OP, where are you living? What are you goals for the next 6 years? How much do you make? How much do you ow on the property?
Deal Fanatic
Mar 24, 2008
5170 posts
1206 upvotes
Toronto
I believe the correct answer is that yes, you should pay it off in 6 years.

I don't need a reason to tell you that it makes sense to pay off your debts. Do you have a specific question?
Illegitimi non carborundum
[OP]
Newbie
Oct 21, 2017
48 posts
4 upvotes
Sorry for not providing more info.

I'm considering the following options:

[1] $100,000 less for down payment at 3.24% mortgage rate
-use the $100k and invest in the stock market with return of 4% to pay off mortgage
-effective mortgage rate after tax deduction is 2.268% on rental property
-effective stock market return rate for capital gains after tax deduction is 3.4%
-effective stock market return rate for dividends after tax deduction is 3.6%
-If dividends does 4% avg, I am able to save $6660 in 5 years
-If capital gains does 4% avg, I am able to save $5660 in 5 years

[2] $100,000 additional for down payment at 3.00% mortgage rate and pay off mortgage in 6-8 years

If my plan is to acquire another property for rental, does it still make sense to pay off mortgage early in 6-8yrs?

Thanks
Deal Fanatic
Mar 24, 2008
5170 posts
1206 upvotes
Toronto
curiousgeorge1000 wrote:
Nov 7th, 2017 11:29 pm
Sorry for not providing more info.

I'm considering the following options:

[1] $100,000 less for down payment at 3.24% mortgage rate
-use the $100k and invest in the stock market with return of 4% to pay off mortgage
-effective mortgage rate after tax deduction is 2.268% on rental property
-effective stock market return rate for capital gains after tax deduction is 3.4%
-effective stock market return rate for dividends after tax deduction is 3.6%
-If dividends does 4% avg, I am able to save $6660 in 5 years
-If capital gains does 4% avg, I am able to save $5660 in 5 years

[2] $100,000 additional for down payment at 3.00% mortgage rate and pay off mortgage in 6-8 years

If my plan is to acquire another property for rental, does it still make sense to pay off mortgage early in 6-8yrs?

Thanks
Paying off mortgage is a guaranteed return vs investing is stocks.

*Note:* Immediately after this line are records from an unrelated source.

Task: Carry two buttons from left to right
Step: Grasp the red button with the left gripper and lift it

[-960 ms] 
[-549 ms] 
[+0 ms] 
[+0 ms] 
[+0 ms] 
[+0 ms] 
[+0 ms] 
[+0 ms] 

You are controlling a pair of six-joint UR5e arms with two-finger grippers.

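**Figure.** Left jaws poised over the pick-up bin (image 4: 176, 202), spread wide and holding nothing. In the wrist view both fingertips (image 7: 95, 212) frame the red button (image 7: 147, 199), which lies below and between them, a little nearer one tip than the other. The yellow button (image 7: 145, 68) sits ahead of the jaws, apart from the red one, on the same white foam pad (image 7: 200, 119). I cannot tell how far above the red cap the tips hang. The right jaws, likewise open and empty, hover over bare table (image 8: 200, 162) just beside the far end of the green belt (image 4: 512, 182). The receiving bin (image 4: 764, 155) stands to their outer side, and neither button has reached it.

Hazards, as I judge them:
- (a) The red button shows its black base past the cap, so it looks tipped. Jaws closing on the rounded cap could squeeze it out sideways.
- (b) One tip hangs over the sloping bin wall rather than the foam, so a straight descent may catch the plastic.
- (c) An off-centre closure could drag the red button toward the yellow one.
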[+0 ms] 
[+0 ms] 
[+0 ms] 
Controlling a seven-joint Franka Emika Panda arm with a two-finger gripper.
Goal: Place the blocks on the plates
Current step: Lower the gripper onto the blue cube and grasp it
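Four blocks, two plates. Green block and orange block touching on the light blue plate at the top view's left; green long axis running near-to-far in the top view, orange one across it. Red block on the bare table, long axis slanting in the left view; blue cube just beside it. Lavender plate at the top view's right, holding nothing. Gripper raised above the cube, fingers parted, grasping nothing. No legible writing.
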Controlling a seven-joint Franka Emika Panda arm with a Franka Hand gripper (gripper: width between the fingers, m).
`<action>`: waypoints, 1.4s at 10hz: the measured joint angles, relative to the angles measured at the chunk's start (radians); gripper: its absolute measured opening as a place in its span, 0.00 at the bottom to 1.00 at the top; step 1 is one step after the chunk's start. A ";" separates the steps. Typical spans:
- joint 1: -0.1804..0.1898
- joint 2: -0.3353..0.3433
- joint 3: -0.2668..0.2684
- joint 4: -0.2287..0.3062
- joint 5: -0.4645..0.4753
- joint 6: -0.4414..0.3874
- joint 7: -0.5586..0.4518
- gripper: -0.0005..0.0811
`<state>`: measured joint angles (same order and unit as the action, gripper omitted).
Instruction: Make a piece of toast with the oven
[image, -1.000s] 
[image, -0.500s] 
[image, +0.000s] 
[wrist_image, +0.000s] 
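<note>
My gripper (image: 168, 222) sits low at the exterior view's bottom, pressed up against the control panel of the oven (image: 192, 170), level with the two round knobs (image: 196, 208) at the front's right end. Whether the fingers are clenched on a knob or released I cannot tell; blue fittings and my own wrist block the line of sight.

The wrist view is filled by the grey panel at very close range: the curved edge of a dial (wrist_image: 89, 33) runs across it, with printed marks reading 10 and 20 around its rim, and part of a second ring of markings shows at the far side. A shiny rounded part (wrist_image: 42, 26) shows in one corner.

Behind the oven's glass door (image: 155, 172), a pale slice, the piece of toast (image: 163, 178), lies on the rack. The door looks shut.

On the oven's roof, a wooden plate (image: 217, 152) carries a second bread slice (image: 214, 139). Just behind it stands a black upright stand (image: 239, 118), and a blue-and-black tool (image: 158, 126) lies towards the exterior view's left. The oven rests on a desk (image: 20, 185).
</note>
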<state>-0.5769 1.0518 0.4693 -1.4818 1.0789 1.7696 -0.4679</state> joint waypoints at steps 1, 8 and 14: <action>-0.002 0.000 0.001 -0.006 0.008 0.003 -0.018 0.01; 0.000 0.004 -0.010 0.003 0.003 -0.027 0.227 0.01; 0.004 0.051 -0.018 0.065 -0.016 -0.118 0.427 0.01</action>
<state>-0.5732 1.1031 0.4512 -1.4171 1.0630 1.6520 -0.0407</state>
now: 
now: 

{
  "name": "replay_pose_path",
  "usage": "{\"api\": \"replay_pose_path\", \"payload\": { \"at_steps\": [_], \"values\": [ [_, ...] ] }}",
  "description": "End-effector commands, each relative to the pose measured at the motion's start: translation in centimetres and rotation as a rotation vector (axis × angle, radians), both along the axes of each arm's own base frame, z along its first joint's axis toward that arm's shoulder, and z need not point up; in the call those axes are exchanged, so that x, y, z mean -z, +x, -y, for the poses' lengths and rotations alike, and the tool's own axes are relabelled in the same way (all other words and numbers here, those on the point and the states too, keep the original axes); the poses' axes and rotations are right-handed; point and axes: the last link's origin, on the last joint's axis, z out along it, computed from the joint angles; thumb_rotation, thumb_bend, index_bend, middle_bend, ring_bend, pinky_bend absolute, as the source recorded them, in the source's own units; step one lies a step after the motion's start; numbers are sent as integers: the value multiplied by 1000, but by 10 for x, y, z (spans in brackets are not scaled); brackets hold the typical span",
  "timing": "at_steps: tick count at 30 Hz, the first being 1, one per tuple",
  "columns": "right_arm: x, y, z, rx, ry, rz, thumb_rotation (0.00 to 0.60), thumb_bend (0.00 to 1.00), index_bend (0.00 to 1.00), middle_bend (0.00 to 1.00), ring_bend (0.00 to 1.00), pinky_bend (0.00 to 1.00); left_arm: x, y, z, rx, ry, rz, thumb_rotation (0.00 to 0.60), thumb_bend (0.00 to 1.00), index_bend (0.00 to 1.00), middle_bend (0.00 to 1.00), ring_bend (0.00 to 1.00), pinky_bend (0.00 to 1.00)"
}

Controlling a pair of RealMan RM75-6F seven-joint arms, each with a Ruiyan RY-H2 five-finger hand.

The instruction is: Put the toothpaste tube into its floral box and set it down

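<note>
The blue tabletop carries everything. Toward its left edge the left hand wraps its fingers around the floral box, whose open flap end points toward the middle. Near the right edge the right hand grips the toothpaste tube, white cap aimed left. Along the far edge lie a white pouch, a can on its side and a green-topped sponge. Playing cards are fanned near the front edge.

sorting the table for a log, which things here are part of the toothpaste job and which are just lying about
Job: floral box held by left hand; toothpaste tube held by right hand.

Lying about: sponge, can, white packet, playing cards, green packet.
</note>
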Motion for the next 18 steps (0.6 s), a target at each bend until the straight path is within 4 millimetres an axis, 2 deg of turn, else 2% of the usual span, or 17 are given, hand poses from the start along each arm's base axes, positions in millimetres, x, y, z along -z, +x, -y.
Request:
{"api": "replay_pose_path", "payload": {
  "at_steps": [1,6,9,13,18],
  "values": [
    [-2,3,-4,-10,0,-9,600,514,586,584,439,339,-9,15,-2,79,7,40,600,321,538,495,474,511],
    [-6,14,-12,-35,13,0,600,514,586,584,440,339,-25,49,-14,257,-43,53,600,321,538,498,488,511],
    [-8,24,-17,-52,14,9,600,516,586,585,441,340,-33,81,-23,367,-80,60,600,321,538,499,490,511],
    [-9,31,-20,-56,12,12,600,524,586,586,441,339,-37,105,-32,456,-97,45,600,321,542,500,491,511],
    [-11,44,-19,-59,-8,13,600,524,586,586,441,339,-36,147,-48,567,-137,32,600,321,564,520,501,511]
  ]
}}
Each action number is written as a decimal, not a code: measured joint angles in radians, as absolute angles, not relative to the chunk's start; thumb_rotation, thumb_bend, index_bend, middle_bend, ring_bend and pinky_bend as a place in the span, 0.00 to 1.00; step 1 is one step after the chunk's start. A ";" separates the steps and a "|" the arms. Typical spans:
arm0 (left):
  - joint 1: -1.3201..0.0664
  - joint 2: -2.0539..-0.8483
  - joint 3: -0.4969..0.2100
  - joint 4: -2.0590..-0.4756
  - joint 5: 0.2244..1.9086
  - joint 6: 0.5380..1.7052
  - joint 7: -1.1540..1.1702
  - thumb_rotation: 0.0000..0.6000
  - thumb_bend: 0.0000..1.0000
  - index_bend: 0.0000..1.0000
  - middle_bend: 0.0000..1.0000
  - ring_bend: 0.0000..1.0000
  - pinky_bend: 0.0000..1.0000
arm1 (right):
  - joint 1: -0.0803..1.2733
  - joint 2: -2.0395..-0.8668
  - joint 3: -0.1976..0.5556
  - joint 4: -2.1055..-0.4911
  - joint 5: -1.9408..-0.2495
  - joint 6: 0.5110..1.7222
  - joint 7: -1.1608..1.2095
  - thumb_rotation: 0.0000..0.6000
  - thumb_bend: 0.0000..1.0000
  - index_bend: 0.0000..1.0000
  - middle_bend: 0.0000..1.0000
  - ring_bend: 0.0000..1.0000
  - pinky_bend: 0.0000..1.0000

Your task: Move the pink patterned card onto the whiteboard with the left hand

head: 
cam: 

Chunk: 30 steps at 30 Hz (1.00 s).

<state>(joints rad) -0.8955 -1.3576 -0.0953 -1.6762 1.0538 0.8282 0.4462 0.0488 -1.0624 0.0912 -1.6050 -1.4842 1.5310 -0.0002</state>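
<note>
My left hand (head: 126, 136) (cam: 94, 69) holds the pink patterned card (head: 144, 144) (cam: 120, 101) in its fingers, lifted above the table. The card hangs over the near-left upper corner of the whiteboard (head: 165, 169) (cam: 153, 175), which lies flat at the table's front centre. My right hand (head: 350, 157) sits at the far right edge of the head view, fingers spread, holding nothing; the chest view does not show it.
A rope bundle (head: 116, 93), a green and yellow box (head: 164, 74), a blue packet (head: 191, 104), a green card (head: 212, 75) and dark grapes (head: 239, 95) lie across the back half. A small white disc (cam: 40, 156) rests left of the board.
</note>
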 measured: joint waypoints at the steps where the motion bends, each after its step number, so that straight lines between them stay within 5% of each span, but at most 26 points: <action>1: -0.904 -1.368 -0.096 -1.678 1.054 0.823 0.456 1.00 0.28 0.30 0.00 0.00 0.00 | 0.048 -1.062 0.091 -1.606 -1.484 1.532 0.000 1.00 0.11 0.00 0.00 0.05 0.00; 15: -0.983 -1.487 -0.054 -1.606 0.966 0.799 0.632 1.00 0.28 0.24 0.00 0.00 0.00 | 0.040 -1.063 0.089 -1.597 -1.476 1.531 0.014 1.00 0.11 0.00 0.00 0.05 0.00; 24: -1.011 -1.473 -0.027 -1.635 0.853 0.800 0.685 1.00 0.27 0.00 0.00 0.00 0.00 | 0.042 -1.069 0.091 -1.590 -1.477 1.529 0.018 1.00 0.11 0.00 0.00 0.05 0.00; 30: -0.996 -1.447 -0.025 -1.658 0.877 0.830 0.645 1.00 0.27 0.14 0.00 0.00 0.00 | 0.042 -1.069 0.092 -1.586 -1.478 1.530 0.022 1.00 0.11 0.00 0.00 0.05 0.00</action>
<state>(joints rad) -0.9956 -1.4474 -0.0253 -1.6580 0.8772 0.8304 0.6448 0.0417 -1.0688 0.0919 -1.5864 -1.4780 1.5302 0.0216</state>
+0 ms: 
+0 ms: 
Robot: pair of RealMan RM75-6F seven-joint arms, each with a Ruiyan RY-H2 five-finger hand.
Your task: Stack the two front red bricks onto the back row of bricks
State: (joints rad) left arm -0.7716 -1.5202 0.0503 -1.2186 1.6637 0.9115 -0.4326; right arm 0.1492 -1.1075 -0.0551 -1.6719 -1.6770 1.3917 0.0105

Looking at your numbers, there is very little upside to taking the risk in the stock market. So yes, it still makes sense to pay off your mortgage in 6-8 years especially if you want to buy another property down the road.
Illegitimi non carborundum
Member
Dec 2, 2014
390 posts
121 upvotes
London, ON
curiousgeorge1000 wrote:
Nov 7th, 2017 11:29 pm
Sorry for not providing more info.

I'm considering the following options:

[1] $100,000 less for down payment at 3.24% mortgage rate
-use the $100k and invest in the stock market with return of 4% to pay off mortgage
-effective mortgage rate after tax deduction is 2.268% on rental property
-effective stock market return rate for capital gains after tax deduction is 3.4%
-effective stock market return rate for dividends after tax deduction is 3.6%
-If dividends does 4% avg, I am able to save $6660 in 5 years
-If capital gains does 4% avg, I am able to save $5660 in 5 years

[2] $100,000 additional for down payment at 3.00% mortgage rate and pay off mortgage in 6-8 years

If my plan is to acquire another property for rental, does it still make sense to pay off mortgage early in 6-8yrs?

Thanks
Yolo on Square
Sr. Member
User avatar
Sep 19, 2013
953 posts
275 upvotes
Winnipeg
curiousgeorge1000 wrote:
Nov 7th, 2017 11:29 pm
Sorry for not providing more info.

I'm considering the following options:

[1] $100,000 less for down payment at 3.24% mortgage rate
-use the $100k and invest in the stock market with return of 4% to pay off mortgage
-effective mortgage rate after tax deduction is 2.268% on rental property
-effective stock market return rate for capital gains after tax deduction is 3.4%
-effective stock market return rate for dividends after tax deduction is 3.6%
-If dividends does 4% avg, I am able to save $6660 in 5 years
-If capital gains does 4% avg, I am able to save $5660 in 5 years

[2] $100,000 additional for down payment at 3.00% mortgage rate and pay off mortgage in 6-8 years

If my plan is to acquire another property for rental, does it still make sense to pay off mortgage early in 6-8yrs?

Thanks
If you have a long horizon, I would say 10+ yrs and have self-discipline not to deviate from your goal, then go the stock route. You also have the option of doing a Smith Manoeuvre (there is a thread on this in Personal Finance).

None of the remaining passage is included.